Problem to work on: Copy the lines below verbatim. Begin with the first and end with the line containing "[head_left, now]".

Given entries:

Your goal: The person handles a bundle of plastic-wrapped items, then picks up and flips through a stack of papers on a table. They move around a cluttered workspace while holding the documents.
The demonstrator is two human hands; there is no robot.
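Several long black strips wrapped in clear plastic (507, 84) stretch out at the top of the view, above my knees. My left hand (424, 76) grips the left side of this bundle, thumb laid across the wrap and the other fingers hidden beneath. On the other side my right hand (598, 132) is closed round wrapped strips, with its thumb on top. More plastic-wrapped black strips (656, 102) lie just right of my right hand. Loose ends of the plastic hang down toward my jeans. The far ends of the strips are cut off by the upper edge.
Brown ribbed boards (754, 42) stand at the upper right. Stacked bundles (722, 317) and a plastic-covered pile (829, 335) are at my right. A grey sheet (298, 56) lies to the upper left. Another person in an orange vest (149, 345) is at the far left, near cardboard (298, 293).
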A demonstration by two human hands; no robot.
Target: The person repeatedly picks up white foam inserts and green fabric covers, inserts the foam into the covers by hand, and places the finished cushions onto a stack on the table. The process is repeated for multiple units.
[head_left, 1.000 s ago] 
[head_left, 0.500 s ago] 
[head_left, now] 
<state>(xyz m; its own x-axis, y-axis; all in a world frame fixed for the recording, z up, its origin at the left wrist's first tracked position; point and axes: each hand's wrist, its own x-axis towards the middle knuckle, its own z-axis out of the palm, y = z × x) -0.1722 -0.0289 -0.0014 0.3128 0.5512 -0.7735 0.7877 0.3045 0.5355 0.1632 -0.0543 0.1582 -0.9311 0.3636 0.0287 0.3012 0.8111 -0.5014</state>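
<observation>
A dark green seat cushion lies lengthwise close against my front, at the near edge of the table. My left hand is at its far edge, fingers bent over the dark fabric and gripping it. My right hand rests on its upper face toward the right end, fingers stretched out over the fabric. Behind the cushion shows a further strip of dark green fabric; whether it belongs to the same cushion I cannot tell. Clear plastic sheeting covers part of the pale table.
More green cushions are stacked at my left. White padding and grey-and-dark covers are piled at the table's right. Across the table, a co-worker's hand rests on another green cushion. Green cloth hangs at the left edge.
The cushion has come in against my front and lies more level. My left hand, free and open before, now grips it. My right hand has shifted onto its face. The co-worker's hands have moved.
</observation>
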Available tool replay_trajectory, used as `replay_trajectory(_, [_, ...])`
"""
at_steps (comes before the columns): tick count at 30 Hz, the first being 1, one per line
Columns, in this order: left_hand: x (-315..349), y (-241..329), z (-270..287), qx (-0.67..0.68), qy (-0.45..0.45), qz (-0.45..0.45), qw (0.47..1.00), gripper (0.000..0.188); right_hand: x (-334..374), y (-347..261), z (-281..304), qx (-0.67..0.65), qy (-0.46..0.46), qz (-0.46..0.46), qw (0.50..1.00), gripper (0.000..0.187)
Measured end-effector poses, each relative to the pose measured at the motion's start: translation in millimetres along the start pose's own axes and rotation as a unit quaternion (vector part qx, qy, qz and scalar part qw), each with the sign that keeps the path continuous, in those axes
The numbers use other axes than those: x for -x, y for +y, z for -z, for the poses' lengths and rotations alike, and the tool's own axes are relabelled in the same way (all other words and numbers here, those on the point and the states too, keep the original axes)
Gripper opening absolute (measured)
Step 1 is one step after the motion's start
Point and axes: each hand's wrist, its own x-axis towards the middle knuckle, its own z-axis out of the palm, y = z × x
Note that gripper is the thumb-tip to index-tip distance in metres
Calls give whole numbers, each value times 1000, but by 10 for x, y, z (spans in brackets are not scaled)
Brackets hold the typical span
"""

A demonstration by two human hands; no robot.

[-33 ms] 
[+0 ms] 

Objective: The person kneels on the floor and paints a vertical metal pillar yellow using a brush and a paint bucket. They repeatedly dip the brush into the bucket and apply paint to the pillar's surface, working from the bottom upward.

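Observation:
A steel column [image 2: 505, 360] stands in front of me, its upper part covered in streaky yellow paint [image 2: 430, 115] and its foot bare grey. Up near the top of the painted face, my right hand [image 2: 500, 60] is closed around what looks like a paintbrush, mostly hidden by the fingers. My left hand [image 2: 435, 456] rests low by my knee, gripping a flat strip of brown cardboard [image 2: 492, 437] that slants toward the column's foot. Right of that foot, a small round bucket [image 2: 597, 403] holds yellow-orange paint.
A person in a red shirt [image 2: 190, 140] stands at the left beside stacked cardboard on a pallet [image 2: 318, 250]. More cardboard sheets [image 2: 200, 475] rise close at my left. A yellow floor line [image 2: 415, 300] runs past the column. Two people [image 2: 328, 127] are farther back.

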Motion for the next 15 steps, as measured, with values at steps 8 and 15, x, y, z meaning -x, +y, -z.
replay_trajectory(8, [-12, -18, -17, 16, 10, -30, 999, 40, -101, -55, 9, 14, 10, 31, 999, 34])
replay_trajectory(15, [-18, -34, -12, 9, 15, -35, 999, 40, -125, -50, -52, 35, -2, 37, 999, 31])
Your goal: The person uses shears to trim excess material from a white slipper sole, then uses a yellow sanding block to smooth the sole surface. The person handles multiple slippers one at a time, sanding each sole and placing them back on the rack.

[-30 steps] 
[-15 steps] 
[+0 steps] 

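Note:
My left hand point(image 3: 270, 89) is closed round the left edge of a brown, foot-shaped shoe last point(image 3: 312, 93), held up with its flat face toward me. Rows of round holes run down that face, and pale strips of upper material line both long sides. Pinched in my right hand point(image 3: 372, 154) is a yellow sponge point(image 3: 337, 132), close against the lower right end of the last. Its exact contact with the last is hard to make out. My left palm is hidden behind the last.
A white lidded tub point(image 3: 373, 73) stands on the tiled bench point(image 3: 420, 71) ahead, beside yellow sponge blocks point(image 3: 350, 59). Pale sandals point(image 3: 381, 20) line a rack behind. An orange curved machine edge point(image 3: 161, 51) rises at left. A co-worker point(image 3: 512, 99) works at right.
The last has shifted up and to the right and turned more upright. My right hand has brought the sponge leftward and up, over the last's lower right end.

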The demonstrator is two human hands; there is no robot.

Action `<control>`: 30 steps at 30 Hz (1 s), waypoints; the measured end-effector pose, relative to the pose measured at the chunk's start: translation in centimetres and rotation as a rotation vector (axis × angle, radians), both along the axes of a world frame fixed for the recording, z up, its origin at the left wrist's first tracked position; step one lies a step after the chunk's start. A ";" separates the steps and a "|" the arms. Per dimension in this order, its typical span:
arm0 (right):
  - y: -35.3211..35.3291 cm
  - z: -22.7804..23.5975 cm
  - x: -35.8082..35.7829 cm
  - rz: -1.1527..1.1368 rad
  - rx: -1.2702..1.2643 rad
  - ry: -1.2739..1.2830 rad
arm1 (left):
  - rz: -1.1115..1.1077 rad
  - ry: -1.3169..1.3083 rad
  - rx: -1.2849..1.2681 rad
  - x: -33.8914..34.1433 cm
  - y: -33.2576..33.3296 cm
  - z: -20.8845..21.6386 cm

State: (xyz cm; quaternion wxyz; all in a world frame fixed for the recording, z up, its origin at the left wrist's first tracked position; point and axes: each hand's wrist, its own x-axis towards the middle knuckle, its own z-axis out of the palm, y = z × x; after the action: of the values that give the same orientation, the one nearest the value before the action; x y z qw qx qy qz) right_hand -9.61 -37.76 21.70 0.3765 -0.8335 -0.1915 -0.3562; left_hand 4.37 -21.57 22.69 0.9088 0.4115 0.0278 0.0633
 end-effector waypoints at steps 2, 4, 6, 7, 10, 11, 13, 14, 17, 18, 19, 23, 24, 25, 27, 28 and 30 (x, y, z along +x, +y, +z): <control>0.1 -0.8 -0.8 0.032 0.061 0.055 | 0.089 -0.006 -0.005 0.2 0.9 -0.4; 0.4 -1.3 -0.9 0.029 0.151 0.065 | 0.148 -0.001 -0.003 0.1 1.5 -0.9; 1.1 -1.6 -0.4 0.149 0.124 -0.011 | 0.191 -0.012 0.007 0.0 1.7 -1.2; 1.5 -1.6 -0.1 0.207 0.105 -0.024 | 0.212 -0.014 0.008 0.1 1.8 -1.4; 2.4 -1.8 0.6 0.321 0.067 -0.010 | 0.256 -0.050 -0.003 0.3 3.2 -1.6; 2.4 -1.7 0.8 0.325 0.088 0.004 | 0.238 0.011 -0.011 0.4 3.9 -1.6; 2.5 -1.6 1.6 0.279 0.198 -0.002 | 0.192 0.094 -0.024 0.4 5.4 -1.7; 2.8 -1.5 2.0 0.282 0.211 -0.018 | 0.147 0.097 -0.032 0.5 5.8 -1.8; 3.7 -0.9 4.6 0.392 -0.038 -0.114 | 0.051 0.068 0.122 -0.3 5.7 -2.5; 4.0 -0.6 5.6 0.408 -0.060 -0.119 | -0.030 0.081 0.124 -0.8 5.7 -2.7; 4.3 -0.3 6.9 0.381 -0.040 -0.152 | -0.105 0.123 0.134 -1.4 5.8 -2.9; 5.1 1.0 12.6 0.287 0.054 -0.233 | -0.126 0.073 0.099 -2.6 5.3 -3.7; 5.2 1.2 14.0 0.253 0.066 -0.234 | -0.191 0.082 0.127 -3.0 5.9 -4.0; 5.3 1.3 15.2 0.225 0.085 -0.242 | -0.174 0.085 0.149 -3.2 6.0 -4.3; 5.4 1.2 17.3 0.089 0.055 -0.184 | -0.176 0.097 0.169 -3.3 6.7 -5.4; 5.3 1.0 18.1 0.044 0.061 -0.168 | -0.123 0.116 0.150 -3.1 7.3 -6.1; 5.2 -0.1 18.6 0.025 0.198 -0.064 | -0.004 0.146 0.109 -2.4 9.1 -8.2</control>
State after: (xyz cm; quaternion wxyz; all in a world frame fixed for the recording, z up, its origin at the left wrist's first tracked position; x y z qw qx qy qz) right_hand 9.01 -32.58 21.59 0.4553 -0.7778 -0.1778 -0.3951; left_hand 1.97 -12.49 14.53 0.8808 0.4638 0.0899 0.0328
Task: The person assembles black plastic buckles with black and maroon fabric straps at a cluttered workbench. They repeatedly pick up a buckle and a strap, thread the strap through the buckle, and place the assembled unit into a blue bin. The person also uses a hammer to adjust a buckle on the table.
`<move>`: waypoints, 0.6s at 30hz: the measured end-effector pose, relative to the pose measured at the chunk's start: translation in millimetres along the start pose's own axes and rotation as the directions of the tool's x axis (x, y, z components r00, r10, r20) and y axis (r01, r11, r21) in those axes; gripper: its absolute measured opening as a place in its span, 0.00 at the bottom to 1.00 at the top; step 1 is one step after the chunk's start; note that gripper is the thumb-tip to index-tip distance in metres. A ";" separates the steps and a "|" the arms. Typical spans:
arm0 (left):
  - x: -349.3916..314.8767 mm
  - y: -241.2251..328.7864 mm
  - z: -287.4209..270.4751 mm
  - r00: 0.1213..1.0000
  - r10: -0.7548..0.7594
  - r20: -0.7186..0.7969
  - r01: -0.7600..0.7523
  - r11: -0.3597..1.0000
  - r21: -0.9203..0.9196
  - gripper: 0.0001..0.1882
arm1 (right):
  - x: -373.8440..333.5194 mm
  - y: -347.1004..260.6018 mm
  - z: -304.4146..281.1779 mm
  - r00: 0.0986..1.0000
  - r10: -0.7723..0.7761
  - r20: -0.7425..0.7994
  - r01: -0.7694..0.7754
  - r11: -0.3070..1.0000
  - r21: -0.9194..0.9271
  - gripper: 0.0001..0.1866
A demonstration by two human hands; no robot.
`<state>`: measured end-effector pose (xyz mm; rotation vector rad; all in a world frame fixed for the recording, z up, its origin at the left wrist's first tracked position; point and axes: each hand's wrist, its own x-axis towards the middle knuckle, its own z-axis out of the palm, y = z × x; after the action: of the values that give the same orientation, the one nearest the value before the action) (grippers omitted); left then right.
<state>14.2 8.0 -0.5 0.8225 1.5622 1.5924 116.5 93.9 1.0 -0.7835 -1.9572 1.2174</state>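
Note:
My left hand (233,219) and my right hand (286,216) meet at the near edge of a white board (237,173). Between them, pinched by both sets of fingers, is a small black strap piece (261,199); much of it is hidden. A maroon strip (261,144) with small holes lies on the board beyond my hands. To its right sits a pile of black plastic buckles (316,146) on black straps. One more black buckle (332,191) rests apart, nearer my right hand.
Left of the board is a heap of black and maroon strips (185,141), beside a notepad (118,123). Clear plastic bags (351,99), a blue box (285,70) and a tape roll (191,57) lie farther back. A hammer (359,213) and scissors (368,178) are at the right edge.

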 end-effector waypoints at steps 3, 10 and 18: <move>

Answer box:
Your goal: The person handles a bundle of plastic-wrapped items, then picks up and flips through a stack of papers on a table. They move around a cluttered workspace while holding the documents.
The demonstrator is two human hands; there is no robot.
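Several long black strips wrapped in clear plastic (507, 84) stretch out at the top of the view, above my knees. My left hand (424, 76) grips the left side of this bundle, thumb laid across the wrap and the other fingers hidden beneath. On the other side my right hand (598, 132) is closed round wrapped strips, with its thumb on top. More plastic-wrapped black strips (656, 102) lie just right of my right hand. Loose ends of the plastic hang down toward my jeans. The far ends of the strips are cut off by the upper edge.
Brown ribbed boards (754, 42) stand at the upper right. Stacked bundles (722, 317) and a plastic-covered pile (829, 335) are at my right. A grey sheet (298, 56) lies to the upper left. Another person in an orange vest (149, 345) is at the far left, near cardboard (298, 293).
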A demonstration by two human hands; no robot.
Target: The person repeatedly picks up white foam inserts and green fabric covers, inserts the foam into the covers by hand, and places the finished cushions onto a stack on the table. The process is repeated for multiple units.
[head_left, 1.000 s ago] 
[head_left, 0.500 s ago] 
[head_left, now] 

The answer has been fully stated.